### YOUR ASSIGNMENT
Among the records below, find the lines that contain "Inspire" and copy each of them.
== Segment start ==
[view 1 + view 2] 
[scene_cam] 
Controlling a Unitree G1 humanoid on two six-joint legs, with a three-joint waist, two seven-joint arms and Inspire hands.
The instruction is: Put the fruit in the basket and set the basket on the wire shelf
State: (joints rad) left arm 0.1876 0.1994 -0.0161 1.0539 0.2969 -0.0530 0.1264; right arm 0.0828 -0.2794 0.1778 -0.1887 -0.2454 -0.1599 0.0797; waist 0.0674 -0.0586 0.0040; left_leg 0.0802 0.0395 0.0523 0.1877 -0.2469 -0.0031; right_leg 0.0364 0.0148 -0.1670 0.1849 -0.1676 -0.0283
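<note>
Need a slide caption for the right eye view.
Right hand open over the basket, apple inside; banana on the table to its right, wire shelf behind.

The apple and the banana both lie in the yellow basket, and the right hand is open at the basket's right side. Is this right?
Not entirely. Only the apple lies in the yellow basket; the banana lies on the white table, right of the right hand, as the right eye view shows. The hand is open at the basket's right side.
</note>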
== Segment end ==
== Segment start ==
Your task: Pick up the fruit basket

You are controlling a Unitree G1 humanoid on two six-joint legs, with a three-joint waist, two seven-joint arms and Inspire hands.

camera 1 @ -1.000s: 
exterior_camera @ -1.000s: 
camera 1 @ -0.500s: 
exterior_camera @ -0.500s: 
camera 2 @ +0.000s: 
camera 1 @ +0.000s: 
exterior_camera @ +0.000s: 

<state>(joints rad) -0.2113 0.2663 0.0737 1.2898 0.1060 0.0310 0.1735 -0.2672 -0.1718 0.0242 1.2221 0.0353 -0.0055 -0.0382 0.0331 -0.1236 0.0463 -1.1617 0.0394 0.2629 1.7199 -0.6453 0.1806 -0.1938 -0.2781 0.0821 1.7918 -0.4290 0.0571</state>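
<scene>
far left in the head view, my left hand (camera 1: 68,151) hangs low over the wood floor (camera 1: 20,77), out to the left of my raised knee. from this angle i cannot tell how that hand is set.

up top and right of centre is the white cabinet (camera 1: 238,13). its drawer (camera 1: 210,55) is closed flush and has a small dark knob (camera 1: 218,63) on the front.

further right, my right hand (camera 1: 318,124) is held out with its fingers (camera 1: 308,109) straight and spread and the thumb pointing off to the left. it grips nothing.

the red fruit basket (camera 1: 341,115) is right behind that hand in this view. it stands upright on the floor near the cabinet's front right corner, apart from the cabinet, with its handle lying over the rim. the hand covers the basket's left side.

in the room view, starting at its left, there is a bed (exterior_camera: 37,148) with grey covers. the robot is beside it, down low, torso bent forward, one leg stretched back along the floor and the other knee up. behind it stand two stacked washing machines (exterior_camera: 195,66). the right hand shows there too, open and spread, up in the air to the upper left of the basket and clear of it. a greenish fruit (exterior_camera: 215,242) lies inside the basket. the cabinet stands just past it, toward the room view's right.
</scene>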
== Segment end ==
### ANSWER SECTION
Controlling a Unitree G1 humanoid on two six-joint legs, with a three-joint waist, two seven-joint arms and Inspire hands.
You are controlling a Unitree G1 humanoid on two six-joint legs, with a three-joint waist, two seven-joint arms and Inspire hands.

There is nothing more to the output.